Problem to solve: Among these entries, how many lines have the string "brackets" in them? Only the number is needed.

BEGIN Data section

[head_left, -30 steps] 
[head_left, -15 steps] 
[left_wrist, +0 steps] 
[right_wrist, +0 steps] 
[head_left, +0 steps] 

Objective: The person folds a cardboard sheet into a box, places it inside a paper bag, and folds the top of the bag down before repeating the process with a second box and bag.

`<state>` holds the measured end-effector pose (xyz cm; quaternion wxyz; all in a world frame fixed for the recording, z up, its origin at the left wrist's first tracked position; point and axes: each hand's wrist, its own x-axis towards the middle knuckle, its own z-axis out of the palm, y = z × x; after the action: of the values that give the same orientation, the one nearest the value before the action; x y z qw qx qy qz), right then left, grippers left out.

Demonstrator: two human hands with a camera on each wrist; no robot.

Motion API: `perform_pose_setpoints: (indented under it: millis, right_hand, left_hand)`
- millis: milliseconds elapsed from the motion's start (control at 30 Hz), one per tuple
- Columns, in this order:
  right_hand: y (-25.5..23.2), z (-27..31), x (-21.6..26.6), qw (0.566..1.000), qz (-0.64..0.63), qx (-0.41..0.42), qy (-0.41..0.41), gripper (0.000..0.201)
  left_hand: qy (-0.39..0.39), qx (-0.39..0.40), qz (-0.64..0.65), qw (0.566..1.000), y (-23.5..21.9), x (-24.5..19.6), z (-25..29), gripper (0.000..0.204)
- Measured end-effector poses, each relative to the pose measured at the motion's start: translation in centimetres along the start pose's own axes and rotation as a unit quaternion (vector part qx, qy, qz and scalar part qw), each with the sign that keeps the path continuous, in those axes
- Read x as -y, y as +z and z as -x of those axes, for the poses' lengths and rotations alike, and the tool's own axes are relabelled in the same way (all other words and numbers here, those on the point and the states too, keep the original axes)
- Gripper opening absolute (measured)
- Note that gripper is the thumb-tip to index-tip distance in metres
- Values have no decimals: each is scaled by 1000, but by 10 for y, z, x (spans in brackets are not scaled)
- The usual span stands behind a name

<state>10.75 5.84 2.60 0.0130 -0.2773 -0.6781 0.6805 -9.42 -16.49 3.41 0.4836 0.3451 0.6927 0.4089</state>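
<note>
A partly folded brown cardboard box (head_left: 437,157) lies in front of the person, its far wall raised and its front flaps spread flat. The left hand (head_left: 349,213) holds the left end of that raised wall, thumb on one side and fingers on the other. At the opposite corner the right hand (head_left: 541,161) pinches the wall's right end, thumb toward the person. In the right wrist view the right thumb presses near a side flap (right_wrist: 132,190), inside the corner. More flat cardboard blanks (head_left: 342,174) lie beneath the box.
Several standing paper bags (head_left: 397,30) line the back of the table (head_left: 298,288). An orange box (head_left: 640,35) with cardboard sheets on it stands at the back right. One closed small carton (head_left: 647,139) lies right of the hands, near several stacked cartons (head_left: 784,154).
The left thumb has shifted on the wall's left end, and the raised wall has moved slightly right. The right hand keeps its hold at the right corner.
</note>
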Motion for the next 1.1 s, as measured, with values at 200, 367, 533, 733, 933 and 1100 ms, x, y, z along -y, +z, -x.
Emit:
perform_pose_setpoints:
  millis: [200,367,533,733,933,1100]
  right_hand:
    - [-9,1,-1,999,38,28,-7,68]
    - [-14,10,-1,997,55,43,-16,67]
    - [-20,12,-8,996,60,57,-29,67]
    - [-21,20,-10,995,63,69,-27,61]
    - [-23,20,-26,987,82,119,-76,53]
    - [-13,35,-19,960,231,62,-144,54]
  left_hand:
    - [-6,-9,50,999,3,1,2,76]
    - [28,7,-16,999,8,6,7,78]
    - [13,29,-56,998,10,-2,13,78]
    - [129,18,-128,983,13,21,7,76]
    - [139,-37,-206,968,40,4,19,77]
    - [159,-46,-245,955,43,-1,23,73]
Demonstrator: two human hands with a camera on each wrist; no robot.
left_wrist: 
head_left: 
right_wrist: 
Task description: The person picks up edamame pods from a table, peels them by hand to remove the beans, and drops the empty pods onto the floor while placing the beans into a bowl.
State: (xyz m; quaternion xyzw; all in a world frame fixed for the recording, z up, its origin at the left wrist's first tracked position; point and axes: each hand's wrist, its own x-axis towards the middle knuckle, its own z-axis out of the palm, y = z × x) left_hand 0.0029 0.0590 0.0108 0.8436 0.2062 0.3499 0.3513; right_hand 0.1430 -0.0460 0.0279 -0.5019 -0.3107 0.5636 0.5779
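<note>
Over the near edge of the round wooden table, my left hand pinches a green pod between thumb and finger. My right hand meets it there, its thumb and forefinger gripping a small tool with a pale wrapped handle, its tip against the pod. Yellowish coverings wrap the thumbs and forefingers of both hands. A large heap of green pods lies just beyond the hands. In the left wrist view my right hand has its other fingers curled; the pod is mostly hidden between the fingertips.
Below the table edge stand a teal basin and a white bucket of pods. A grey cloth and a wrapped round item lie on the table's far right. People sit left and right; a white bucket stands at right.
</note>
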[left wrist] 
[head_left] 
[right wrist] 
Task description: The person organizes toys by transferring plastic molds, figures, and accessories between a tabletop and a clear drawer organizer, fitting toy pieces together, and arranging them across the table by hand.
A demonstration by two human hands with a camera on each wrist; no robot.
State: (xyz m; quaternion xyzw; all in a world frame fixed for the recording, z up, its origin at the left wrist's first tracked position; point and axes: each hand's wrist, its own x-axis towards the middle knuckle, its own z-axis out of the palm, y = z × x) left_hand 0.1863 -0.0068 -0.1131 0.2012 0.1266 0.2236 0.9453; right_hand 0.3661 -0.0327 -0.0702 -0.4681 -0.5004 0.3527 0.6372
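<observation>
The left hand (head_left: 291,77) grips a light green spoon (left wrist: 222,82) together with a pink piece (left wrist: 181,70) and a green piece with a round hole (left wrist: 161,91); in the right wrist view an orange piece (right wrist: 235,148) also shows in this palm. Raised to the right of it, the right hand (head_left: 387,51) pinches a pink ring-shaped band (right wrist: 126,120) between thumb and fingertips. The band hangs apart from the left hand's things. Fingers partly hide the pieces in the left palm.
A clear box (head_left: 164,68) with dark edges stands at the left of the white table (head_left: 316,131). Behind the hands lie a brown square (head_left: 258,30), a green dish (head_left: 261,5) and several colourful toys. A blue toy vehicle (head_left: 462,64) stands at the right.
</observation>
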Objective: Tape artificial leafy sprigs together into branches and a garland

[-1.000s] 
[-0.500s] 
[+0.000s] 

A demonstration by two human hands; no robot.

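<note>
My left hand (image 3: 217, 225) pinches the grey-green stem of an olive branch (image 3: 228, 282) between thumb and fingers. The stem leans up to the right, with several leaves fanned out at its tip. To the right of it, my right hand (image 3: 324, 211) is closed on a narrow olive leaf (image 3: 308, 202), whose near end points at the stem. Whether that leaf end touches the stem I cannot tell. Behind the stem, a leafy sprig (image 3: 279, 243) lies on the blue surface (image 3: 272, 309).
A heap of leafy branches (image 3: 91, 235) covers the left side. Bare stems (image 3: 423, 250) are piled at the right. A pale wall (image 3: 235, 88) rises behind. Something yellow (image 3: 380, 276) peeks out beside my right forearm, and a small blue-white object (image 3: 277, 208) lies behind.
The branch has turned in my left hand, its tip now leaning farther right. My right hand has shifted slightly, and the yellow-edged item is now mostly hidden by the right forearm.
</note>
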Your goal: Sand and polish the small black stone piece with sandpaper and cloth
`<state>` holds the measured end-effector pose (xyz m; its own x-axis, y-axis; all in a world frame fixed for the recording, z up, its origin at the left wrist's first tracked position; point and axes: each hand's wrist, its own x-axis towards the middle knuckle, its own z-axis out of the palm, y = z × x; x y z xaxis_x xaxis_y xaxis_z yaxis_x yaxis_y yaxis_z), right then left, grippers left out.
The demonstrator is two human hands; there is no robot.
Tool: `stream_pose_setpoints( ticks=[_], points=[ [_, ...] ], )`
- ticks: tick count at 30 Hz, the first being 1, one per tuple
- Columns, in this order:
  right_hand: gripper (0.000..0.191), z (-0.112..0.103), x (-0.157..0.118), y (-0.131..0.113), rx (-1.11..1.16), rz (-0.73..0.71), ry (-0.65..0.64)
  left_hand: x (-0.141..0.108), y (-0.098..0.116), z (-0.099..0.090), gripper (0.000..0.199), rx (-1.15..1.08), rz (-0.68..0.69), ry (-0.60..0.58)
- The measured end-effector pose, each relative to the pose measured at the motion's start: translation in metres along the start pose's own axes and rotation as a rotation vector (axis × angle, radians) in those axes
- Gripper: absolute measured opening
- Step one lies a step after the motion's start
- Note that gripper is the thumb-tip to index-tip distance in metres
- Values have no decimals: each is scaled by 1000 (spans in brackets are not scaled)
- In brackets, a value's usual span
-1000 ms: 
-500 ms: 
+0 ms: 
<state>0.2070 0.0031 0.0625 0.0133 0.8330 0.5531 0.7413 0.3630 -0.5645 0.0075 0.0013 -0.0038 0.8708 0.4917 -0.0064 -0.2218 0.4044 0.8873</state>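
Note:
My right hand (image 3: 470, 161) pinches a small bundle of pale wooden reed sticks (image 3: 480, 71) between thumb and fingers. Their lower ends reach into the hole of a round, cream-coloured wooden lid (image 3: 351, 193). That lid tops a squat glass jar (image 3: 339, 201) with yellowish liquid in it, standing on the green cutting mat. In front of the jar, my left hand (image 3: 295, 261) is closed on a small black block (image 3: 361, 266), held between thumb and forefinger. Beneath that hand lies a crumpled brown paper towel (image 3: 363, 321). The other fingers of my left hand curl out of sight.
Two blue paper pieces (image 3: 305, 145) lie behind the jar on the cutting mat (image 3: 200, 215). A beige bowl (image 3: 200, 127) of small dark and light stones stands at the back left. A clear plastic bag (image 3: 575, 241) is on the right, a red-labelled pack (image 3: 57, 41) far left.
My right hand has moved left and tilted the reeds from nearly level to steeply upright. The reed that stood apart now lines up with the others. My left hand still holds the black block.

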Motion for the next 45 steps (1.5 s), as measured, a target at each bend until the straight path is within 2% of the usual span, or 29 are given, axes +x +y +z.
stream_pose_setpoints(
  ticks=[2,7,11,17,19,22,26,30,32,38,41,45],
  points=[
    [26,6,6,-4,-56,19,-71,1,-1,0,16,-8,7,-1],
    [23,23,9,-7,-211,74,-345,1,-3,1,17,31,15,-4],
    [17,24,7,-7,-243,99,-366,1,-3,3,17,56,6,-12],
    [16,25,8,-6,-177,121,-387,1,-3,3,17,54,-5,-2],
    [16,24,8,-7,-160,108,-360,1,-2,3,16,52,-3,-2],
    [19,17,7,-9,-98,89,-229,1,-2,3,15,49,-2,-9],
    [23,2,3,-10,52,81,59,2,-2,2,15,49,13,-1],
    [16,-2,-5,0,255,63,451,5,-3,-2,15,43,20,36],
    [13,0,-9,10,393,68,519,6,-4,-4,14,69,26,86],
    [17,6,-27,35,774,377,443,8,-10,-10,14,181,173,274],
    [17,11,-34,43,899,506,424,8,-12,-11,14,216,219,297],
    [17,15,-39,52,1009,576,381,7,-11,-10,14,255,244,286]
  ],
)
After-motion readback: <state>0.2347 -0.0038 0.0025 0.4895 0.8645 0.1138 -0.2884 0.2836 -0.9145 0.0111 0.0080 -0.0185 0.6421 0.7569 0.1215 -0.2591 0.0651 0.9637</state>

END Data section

Output below: 3